Likewise, pre-K educators have an opportunity to think carefully about visitors who represent a variety of community and career roles.

Early childhood curricula should also include materials that are culturally familiar to students. A culturally relevant curriculum communicates tacitly to all children that science, math and reading are for them — that academic skills are part of their everyday lives.

Parents also are essential in conveying that learning and achievement are important. Although early childhood educators say it a lot, the adage is no less true: parents are their child’s first teachers. For example, case studies1 show that parents do math with their kids more than they think: they calculate how much something costs or they demonstrate how to adjust a recipe.

More and more, brain development research affirms that interacting with a child, reading aloud, engaging in conversation, working math and science games into household chores and simply asking children thought-provoking questions help make them lifelong learners. We, as educators and as a society, need to help parents of all socioeconomic backgrounds understand that their role as teachers is critical.

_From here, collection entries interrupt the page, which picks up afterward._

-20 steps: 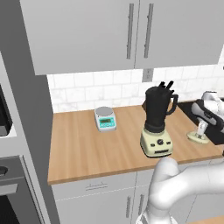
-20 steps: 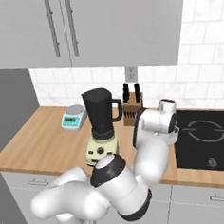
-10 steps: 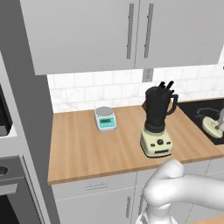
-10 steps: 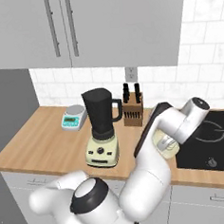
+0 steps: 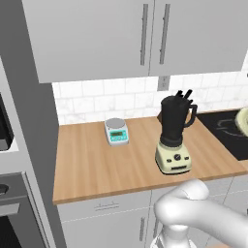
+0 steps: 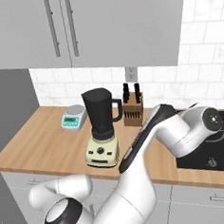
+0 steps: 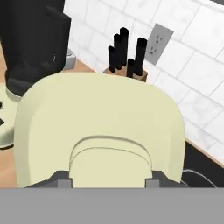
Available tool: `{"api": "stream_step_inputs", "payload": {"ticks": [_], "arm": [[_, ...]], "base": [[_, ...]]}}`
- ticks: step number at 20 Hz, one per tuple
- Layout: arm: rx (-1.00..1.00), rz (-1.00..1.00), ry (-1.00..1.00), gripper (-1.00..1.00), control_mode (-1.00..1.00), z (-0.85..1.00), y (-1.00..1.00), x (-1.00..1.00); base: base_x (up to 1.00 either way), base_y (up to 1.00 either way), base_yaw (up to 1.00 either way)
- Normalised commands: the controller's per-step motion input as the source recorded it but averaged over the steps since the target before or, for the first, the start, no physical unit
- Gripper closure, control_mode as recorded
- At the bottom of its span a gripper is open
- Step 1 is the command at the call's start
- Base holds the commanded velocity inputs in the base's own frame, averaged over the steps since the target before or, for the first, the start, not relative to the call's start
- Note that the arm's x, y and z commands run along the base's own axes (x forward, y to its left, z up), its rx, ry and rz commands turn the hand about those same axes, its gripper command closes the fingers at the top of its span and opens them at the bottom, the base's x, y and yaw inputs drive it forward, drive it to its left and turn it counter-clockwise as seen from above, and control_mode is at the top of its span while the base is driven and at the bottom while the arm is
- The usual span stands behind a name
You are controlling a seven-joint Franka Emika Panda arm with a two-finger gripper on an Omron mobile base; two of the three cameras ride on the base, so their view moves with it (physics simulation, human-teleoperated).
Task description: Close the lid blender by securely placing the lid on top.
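Since the frame half a second back, the arm has swung further toward the cooktop side, and in the left base view the lid (image 5: pixel 241 123) now sits at the right edge, higher above the cooktop (image 5: pixel 227 131) than before; a second back it lay low by the cooktop.

In the hand view the lid (image 7: pixel 100 131) is pressed up close to the camera, its raised knob right at the end effector (image 7: pixel 107 180), whose dark tips flank the knob; the end effector is closed narrowly on the lid. The lid hangs in the air, well to the right of the blender (image 5: pixel 175 135) and apart from it.

The blender (image 6: pixel 103 128) stands upright on the tabletop (image 5: pixel 106 160), its dark jar open at the top, handle toward the knife block (image 6: pixel 133 110) just behind it. The scale (image 5: pixel 116 131) lies to the left of the blender, near the tiled wall. In the hand view the blender (image 7: pixel 33 48) is left of the lid, the knife block (image 7: pixel 127 59) behind it.
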Motion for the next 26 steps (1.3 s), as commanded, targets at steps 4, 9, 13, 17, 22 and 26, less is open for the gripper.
{"api": "stream_step_inputs", "payload": {"ticks": [4,9,13,17,22,26], "arm": [[-0.02,-0.11,-0.23,1.0,-1.0,1.0,0.75,0.1],[-0.14,-0.07,-0.01,1.0,-1.0,1.0,1.0,0.31],[-0.2,0.0,0.03,1.0,-1.0,1.0,1.0,0.3],[-0.18,0.01,0.13,1.0,-1.0,1.0,0.66,0.19],[-0.11,0.21,0.25,1.0,-1.0,0.4,0.06,0.14],[-0.1,0.05,0.04,1.0,-1.0,-0.02,0.12,0.0]], "base": [[0.0,0.0,0.0],[0.0,0.0,0.0],[0.0,0.0,0.0],[0.0,0.0,0.0],[0.0,0.0,0.0],[0.0,0.0,0.0]]}}
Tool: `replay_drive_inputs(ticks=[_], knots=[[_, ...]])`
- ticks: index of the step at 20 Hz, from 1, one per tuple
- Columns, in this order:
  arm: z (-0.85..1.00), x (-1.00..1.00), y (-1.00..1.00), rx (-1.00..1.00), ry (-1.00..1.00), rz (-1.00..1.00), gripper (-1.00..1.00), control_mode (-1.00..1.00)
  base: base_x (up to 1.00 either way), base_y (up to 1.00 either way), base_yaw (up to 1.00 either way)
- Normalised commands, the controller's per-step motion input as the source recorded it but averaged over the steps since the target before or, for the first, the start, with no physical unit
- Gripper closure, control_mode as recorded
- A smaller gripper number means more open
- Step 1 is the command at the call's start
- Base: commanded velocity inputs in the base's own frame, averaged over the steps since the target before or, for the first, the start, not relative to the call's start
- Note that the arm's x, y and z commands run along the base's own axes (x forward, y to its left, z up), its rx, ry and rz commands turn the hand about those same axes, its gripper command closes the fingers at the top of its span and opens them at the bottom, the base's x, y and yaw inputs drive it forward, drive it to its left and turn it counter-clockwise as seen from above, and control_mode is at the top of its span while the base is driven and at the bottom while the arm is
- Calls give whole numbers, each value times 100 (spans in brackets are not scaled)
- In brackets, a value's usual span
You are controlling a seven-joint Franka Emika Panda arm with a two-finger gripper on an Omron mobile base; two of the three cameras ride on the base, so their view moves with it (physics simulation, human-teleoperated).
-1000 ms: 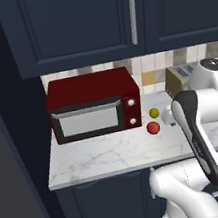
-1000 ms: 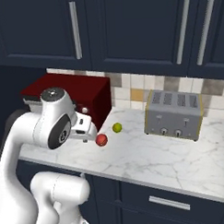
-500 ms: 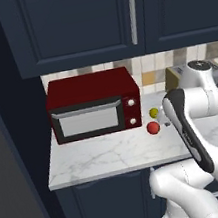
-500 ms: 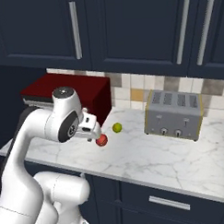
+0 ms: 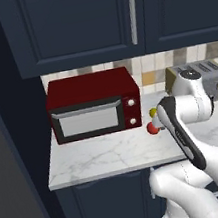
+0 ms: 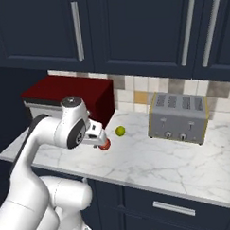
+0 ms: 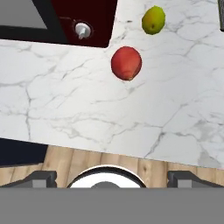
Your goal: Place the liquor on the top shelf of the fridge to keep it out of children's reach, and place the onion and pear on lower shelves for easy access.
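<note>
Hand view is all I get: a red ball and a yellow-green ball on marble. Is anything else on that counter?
Observer: Yes. A silver toaster stands to the right of the pear, back against the tiled wall.
Operator: What's the dark red box in my corner?
Observer: A microwave. Its whole front shows from the base views: a grey window door, shut.
Operator: What's above it?
Observer: Dark navy cupboards with long silver handles, all closed.
</note>
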Motion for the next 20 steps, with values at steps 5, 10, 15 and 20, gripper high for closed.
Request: replay_drive_inputs(ticks=[5, 10, 15, 20], knots=[[-18, 27, -6, 0, 3, 0, -100, -100, 0, 0, 0], [-18, 28, -8, 0, 2, 0, -100, -100, 0, 0, 0], [-19, 28, -2, 0, 1, 0, -100, -100, 0, 0, 0], [-21, 29, 0, 0, 0, 0, -100, -100, 0, 0, 0]])
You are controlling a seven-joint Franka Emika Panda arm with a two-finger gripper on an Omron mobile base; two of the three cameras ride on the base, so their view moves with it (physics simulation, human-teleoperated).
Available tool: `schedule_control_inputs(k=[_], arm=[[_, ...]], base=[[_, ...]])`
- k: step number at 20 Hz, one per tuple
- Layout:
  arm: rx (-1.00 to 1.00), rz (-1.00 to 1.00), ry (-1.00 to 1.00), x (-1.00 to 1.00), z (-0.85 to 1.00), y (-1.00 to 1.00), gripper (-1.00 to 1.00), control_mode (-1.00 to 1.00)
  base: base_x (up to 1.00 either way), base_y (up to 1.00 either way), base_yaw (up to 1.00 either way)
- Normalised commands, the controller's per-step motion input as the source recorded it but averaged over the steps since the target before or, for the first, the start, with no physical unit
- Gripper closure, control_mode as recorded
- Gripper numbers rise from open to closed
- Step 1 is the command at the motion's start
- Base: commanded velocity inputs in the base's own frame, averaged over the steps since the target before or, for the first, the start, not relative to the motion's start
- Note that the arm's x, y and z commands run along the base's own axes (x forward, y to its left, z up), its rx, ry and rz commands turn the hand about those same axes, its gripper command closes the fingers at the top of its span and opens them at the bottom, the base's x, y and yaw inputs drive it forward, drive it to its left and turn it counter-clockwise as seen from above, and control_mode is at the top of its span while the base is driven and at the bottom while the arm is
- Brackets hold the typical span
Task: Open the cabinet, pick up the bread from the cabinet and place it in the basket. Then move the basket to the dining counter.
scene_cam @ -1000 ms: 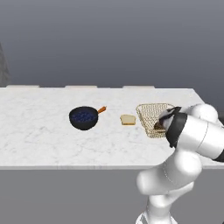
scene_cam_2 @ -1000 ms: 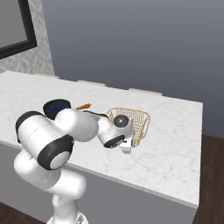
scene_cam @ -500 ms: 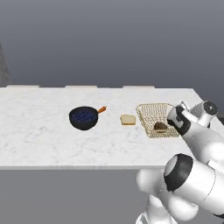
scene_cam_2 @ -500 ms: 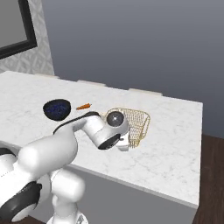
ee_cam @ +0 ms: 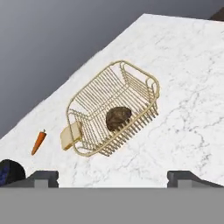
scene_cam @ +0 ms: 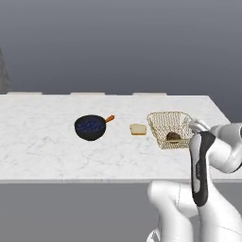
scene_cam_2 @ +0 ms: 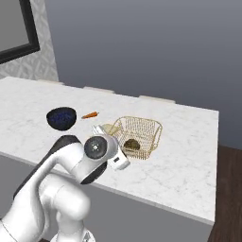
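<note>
While the gripper (ee_cam: 112, 177) hung with its jaws spread wide and nothing between them, just above the marble dining counter (ee_cam: 183, 87), the bread (ee_cam: 118, 118) lay inside the basket (ee_cam: 151, 83) ahead of it, a pale bread slice (ee_cam: 71, 135) touching the basket's side, a carrot (ee_cam: 39, 141) farther off.

a bread slice (ee_cam: 71, 135) lies up and left of the fingers. a carrot (ee_cam: 39, 141) is farther left. a dark bowl (ee_cam: 9, 171) sits by the left finger.
</note>
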Motion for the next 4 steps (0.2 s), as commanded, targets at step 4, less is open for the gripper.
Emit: schedule_control_inputs(k=[4], arm=[[-0.45, 0.18, 0.0, -1.0, 0.92, 0.09, -1.0, -1.0]], base=[[0.0, 0.0, 0.0]])
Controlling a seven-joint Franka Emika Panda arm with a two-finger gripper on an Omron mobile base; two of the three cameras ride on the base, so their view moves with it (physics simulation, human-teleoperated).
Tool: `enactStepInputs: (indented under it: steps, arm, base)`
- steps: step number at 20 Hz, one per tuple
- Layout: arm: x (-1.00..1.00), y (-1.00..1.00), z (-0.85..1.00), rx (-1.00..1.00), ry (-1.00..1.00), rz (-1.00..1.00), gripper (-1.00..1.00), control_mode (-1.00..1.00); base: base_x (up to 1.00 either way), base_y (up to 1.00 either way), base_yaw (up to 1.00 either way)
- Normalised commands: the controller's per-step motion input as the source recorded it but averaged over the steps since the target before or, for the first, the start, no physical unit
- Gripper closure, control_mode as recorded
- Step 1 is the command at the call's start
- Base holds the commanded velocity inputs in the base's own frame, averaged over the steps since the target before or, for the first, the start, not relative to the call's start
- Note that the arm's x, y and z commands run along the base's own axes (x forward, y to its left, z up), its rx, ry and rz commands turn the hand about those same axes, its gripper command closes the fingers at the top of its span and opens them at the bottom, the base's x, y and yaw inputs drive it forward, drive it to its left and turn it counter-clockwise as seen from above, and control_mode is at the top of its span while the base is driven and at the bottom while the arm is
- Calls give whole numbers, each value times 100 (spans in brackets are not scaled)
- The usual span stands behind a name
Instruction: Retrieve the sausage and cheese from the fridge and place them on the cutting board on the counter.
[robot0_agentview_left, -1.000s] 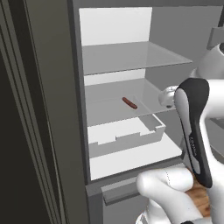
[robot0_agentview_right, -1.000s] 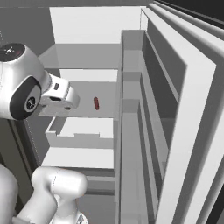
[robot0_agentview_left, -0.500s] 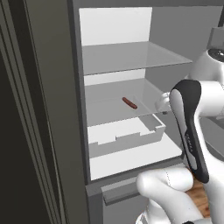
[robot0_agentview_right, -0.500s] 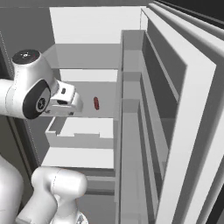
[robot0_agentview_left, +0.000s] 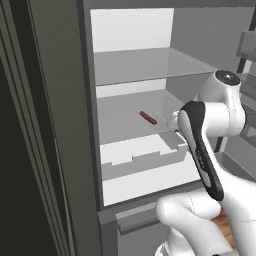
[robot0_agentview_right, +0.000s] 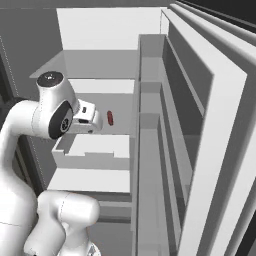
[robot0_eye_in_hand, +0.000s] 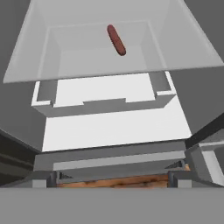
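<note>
Reddish-brown sausage (robot0_eye_in_hand: 117, 39): on glass shelf, ahead of wide-open, empty gripper (robot0_agentview_right: 89, 119); long axis angled slightly across the approach.

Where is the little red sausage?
The sausage lies alone on the fridge's middle glass shelf, above the white drawer, ahead of the gripper.

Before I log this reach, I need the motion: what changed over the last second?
The arm swung toward the open fridge, bringing the gripper closer to the sausage; its jaws stayed open and empty. The sausage remained on its glass shelf above the white drawer.
</note>
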Motion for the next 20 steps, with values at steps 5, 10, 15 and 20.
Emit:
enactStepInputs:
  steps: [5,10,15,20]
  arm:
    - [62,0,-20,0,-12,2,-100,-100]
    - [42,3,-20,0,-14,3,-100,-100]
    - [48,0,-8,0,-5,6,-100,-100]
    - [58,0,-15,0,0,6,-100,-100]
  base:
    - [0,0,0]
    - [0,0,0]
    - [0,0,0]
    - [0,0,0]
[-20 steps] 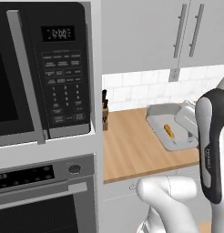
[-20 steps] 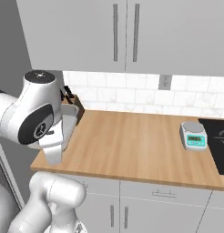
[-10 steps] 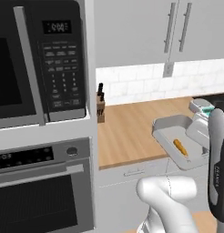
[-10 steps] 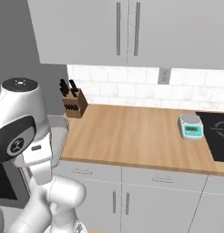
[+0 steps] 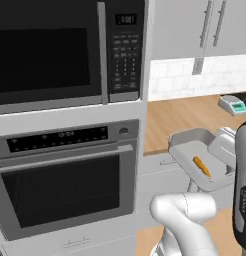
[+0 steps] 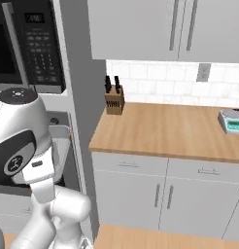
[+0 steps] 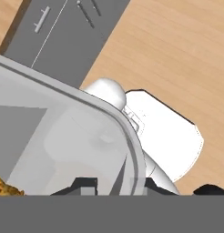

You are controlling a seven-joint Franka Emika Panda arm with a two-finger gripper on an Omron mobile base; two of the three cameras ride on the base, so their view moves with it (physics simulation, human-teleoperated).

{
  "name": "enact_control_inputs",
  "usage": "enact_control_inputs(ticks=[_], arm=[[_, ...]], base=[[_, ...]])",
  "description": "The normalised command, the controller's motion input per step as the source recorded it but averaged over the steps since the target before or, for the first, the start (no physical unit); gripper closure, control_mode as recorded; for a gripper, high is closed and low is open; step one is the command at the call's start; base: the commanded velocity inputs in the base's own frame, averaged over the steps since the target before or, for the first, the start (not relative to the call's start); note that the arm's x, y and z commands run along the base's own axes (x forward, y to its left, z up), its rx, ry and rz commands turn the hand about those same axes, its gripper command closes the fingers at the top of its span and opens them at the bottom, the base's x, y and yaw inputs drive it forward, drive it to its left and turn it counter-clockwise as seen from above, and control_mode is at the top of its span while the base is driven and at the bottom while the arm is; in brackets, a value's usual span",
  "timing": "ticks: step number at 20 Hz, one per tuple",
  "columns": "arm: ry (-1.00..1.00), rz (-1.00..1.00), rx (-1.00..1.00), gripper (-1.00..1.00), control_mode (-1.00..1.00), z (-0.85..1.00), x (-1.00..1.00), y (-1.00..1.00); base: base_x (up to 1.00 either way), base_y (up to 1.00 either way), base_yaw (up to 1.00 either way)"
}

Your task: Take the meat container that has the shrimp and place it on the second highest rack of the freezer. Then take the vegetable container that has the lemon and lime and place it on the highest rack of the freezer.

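The meat container [image 5: 187,146], a shallow light-grey rectangular tray, hangs in the air in front of the lower cabinets, level with the counter edge. The orange shrimp [image 5: 201,166] lies in it. My gripper [image 5: 220,156] holds the tray's right rim. In the hand view the container's rim [image 7: 63,91] curves down between the dark fingertips, with my gripper [image 7: 111,186] shut on it and the shrimp [image 7: 3,186] at the lower left corner. A grey edge of the container [image 6: 60,138] peeks out behind my arm in the right base view.
A black microwave [image 5: 70,55] sits above a wall oven [image 5: 65,185] to the left of the tray. The wooden counter [image 6: 165,131] carries a knife block [image 6: 114,99] and a small scale [image 6: 232,121]. Grey upper cabinets [image 6: 141,29] hang above, and the wooden floor [image 7: 177,45] lies below.
The whole picture has shifted: the base has moved, so oven and microwave now take up the left and the counter sits further right. The tray stays in my grip.
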Motion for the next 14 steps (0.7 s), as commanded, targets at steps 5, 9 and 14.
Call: enact_control_inputs(ticks=[5, 9, 14], arm=[[0.00, 0.00, 0.00, 1.00, 1.00, 0.00, 0.00, 0.00], [0.00, 0.00, 0.00, 1.00, 1.00, 0.00, 0.00, 0.00], [0.00, 0.00, 0.00, 1.00, 1.00, 0.00, 0.00, 0.00]], base=[[-0.07, 1.00, -0.02], [-0.22, 1.00, -0.06], [-0.31, 1.00, -0.09]])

Young children don’t need to be drilled or confined to desks with worksheets. Instead, we advocate playful, interactive, hands-on and minds-on strategies to get children to see themselves as college- and career-bound and to help them settle in comfortably on that continuum to success.

1 Goldman S, Booker A. Making math a definition of the situation: families as sites for mathematical practices. Anthropology Education Quarterly. 2002;40(4):369-87.